What are 3 advantages and disadvantages of owning your own home? ›

What's your goal?
ProsCons
PrivacyTime isn't always on your side
Control over your spaceMaintenance and home repair
Stable payments with a fixed mortgageProperty taxes and other recurring expenses
Feeling of accomplishmentLess flexibility to move
3 more rows
Apr 5, 2024

What are the benefits of DIY business? ›

DIY is sustainable

When you are doing things yourself, you are minimizing resources and creating less waste, including; raw materials, energy sources, human resources and often your carbon footprint. But DIY is also more sustainable to you, as you have better control of materials, processes and time to market.

What is an advantage of doing it yourself when investing? ›

Pros. Lower cost – You tend to pay lower fees because you are not receiving advice. Convenience – You can make investment decisions on your own schedule. Control – You are in control of your own trading.

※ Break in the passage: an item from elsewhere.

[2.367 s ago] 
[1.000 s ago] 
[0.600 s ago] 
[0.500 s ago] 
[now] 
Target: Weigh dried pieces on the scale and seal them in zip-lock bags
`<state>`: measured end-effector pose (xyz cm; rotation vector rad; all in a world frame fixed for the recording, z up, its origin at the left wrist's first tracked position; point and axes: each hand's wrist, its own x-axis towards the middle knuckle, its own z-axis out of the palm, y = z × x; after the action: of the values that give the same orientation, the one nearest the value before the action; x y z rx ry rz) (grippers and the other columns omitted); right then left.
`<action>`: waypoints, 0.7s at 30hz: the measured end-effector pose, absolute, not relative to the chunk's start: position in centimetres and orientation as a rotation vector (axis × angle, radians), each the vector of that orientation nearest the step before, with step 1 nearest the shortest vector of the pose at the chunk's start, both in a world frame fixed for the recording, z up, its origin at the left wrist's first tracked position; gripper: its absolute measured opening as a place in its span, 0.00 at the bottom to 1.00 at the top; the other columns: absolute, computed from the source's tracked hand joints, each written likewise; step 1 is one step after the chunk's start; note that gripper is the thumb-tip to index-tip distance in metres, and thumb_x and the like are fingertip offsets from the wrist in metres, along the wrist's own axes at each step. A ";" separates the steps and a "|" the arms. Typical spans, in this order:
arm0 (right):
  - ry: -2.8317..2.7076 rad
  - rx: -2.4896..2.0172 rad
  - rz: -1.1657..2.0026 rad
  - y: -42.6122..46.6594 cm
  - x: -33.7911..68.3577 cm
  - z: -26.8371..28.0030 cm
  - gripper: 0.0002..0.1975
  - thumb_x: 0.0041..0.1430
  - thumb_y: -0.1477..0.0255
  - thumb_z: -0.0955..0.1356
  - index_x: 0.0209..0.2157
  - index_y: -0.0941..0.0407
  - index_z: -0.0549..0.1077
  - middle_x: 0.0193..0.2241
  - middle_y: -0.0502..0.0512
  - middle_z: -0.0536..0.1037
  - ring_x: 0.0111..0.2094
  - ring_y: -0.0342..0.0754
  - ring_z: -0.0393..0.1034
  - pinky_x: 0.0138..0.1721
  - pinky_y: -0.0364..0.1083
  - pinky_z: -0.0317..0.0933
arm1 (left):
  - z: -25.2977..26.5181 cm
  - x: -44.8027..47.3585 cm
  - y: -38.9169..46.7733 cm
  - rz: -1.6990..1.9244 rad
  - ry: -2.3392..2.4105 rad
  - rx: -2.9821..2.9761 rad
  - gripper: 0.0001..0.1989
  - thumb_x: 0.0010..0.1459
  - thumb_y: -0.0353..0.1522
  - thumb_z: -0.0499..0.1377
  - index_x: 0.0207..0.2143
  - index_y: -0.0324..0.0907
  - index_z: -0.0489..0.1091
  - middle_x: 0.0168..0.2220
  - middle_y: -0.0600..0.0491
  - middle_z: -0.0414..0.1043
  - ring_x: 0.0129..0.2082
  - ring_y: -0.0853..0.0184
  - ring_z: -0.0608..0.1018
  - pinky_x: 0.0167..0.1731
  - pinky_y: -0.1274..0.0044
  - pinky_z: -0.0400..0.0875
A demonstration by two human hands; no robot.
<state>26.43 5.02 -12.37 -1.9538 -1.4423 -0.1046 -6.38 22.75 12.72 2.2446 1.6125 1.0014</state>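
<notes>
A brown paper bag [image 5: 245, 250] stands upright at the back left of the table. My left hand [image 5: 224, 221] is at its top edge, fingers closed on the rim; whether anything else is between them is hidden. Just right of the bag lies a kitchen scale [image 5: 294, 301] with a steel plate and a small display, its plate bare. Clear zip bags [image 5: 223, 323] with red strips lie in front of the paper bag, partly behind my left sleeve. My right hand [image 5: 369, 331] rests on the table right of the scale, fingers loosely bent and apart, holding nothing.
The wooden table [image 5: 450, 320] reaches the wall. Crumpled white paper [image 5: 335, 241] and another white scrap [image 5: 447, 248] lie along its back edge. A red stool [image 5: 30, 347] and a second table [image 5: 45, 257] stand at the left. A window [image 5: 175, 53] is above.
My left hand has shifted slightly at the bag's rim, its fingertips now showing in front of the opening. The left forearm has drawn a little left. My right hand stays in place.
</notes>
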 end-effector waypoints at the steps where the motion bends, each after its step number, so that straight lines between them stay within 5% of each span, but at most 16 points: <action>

What is the benefit of self investment? ›

Investing in yourself will boost your confidence in your own abilities and have a positive impact on your self-esteem. As well as equipping you with new knowledge and skills, focusing on your personal development will help you get to know yourself better.

Does DIY actually save money? ›

Fixing a misaligned door, for example, costs only $5 for the hardware and anywhere from $30 to $125 an hour for the handyman. Tackling home repair and improvement projects yourself can dramatically reduce, say, the $9,000 average cost to renovate a bathroom or the $20,000 price tag for a kitchen remodel.